Sunday, September 13, 2015


A good-sized snapping turtle, its long neck fully withdrawn
Look at those claws.  The beady unblinking eyes.  The hissing, rasping sound it makes.  It's what you might expect a dragon’s breath to sound like.  Its carapace is flecked with leeches.  The pond holds all this:  snapping turtles, leeches, the animals–whatever they are–that make tunnels around the rim, plus boatloads of frogs.  Right now it brings to mind an African waterhole in the dry season.  We’ve had a dry August, followed by a not-wet-enough September.  The pond water has thickened with inhabitants once spread thin, now crowded like city dwellers.  Small green frogs, probably the tadpoles of spring, sit in the open on muddy beaches that had been covered with water in mid-summer.  The clay earth, my garden, is cracked open by aridity.

Leeches and mud read:  I came from the pond

Getting back to the turtle (chelydra serpentina), this creature is far from uncommon in Vermont.  The above specimen is the second we’ve come across near the pond.  Its carapace was about fourteen inches long.  They can get to be up to about eighteen inches or so.  Snappers like slow-moving water with muddy bottoms, and that describes our habitat precisely.
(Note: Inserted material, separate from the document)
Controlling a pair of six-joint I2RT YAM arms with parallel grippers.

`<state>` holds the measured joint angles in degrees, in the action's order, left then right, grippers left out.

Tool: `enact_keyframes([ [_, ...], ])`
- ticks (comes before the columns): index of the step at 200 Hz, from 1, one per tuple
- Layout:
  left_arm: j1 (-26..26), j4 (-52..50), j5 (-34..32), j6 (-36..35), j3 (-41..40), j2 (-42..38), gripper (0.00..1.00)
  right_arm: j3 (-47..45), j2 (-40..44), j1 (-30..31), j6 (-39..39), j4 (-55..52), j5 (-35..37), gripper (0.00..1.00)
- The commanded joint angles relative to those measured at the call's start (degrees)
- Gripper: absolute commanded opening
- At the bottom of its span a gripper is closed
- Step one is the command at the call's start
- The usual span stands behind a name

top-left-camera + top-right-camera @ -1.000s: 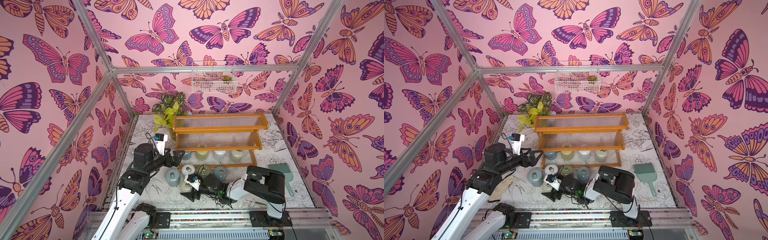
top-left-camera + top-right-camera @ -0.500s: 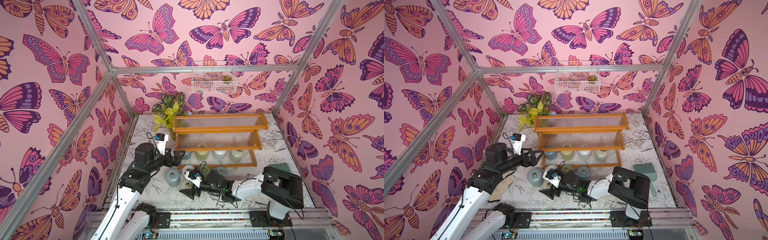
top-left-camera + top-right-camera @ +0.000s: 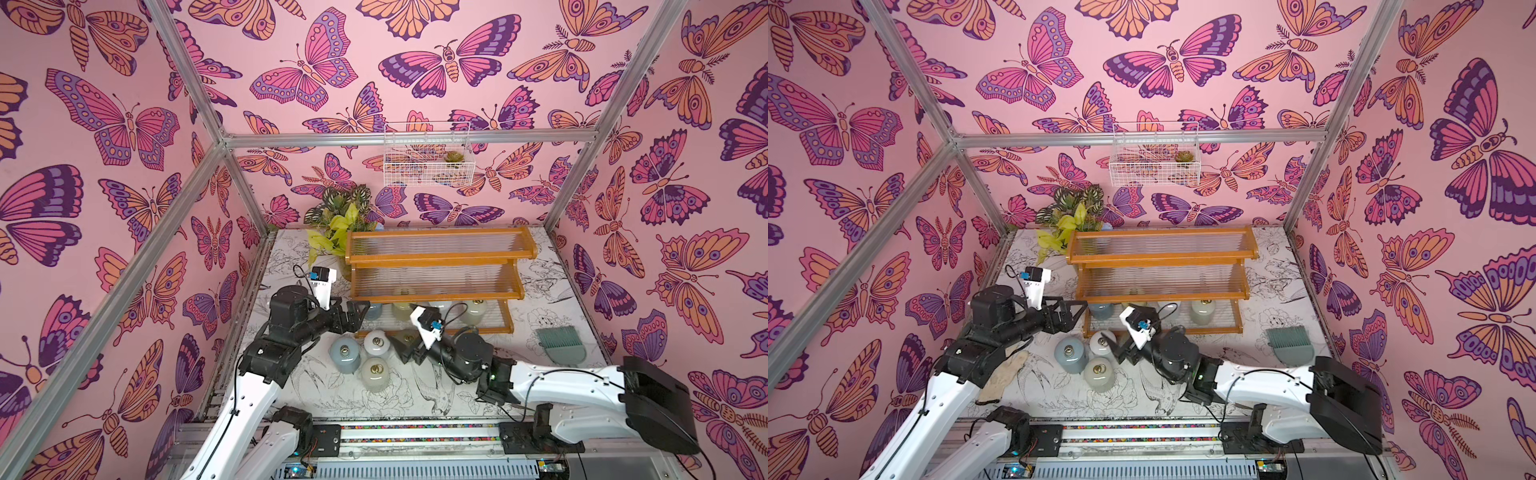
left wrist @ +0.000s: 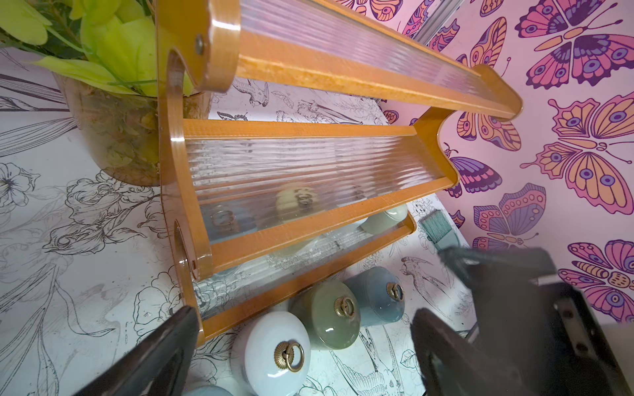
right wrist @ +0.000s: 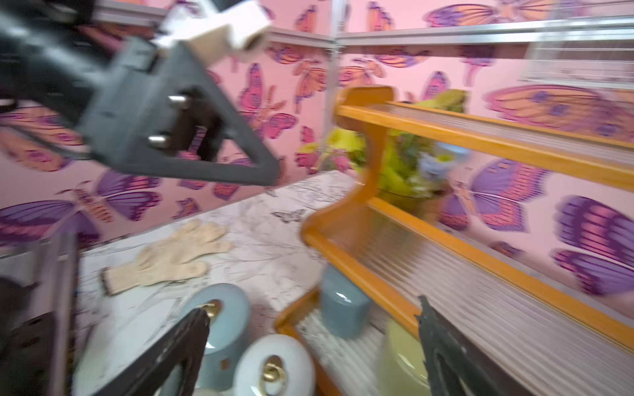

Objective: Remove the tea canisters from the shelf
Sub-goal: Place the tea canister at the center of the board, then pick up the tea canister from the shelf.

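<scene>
The orange-brown shelf (image 3: 436,266) (image 3: 1163,266) (image 4: 298,137) holds several tea canisters on its bottom tier, among them a pale blue one (image 3: 372,309) (image 5: 343,305), a cream one (image 3: 402,309) and another cream one (image 3: 476,314). On the table in front stand a pale blue canister (image 3: 345,353) (image 3: 1070,353), a white one (image 3: 376,343) (image 4: 271,353) and a cream one (image 3: 376,374) (image 3: 1099,374). A sage one (image 4: 329,313) and a blue one (image 4: 377,301) stand beside them. My left gripper (image 3: 359,309) (image 4: 305,313) hovers open at the shelf's left end. My right gripper (image 3: 403,347) (image 5: 310,310) is open and empty at the bottom tier's front.
A cream glove (image 3: 1005,374) (image 5: 168,255) lies under the left arm. A green brush (image 3: 559,343) lies right of the shelf. A potted plant (image 3: 336,224) stands behind the shelf's left end. A white wire basket (image 3: 428,158) hangs on the back wall.
My right gripper has opened, let go of the cream canister at the front of the table, and moved back toward the shelf. The left arm has barely moved.
</scene>
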<state>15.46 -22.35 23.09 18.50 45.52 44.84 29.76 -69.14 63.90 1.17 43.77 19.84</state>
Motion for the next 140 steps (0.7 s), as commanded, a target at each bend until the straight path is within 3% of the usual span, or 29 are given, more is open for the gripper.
enact_keyframes([
  [1, 0.27, 0.23, 0.11, -0.48, 0.80, -0.97, 1.00, -4.84, 5.77, -4.75, -5.03, -5.18, 10.82, 0.97],
  [30, 0.29, 0.20, 0.22, -0.58, 0.71, -1.03, 1.00, -10.82, 12.97, -6.15, -6.25, -7.44, 17.08, 0.95],
  [70, 0.25, 0.30, 0.54, -0.83, 1.07, -0.35, 1.00, -16.44, 20.00, -6.17, -14.58, -14.26, 25.19, 0.92],
  [105, 0.32, 0.35, 0.12, -1.00, 1.24, -0.34, 1.00, -17.76, 18.48, -6.96, -20.04, -16.78, 31.97, 0.92],
  [140, 0.34, 0.29, 0.55, -0.92, 1.25, -0.37, 1.00, -18.42, 14.00, -11.12, -26.52, -16.83, 32.53, 0.94],
])
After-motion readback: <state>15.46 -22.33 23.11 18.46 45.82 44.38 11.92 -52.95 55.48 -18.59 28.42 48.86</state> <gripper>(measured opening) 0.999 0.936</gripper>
The first time we saw a snapping turtle near the pond it was clear in which direction it was moving so we let it continue on its way, away from the pond and down the slope to the woods, presumably to lay eggs.  It was June, the time females leave the water to lay their eggs on land.  

This time the turtle was in the driveway, ambiguously facing the house.  It’s not the season for egg laying.  So where was it headed?  Ken put on a pair of gloves, picked it up, and, very gingerly, carried it to the pond and tossed it in.  It’s likely, from the evidence I'd say extremely likely, that that’s exactly the place it left behind, and we were forcing it to repeat the trip.  But the alternative was–well, where exactly?   At least in the pond it was out of harm's way (read: ugly encounter with dog or car) and would have an opportunity to rethink the whole tedious trip.  

Low water allows frogs to make use of the pond's new beach

This is the second time Ken has picked up such a heavy snapper.  The first time we found a snapping turtle it was in the middle of Route 23, inching its way to the far side. We stopped the car and Ken got out and picked it up with bare hands–yes! and it was even larger that this one–and staggered across the road, all the time ducking its snapping jaws.  Now, only now after this second snapper-lift, we know better!  A snapper should be grabbed at the far end of its carapace, hands on either side of the tail at the rear (never by the tail itself as this could dislocate the spine that is fused to its shell), and gently pulled, rear end lifted, front claws dragging, backwards to safety.  Next time.

The newly muddy edge tells of visitors come to drink.  (It's off limits to Styler, so we know they're not dog prints.)

A dearth of rain has meant good weather for haying.  Farmer Dan Kehoe got a second cutting done.  The grasses had been so lovely I was sorry it was going to be cut.  There were several acres of clover in blossom, many kinds of wildflowers, milkweed, and a variety of grasses.  The newly raw cut meadow brought to mind the freshly shaved heads of army recruits.  Raw and bleeding.  For a week afterward when we walked in the field Skyler sniffed out and nibbled the remains of mice left among the detritus.

Farmer Dan making hay while the sun shines; the baler tosses the bales into the cart
Looking almost like a ride at the fair, this piece of equipment rakes the hay into rows

I can’t say it’s been as good for the garden as for the hay.  I like to let nature takes its course and rarely water anything besides potted plants an the vegetable garden repaid me in kind.  One eggplant plant equaled one, only one, eggplant.  It was a nice eggplant at least.  The tomatoes had a climactic week and then decided they were pretty much done for the summer.  Likewise the pepper plants.  And I don’t even want to talk about the cucumbers.  There was a summer I planted two cucumber plants and ended up with over thirty cucumbers.  (Cucumber salad, cucumber soup, pickled cucumber, etc.)  Not this time.  They are stunted and few.  Even squash–pattypan this time–a vegetable that by reputation always overproduces and overgrows, produced a single product.  I was so resentful of that plant I have yet to cook it.  I may let it rot.

Good drying weather for the wood pile

A remarkably good yield of raspberries. 

I may be glad in the darker days of fall to come that there was so much heat and sunshine in late summer.  It was, after all, a good year for raspberries.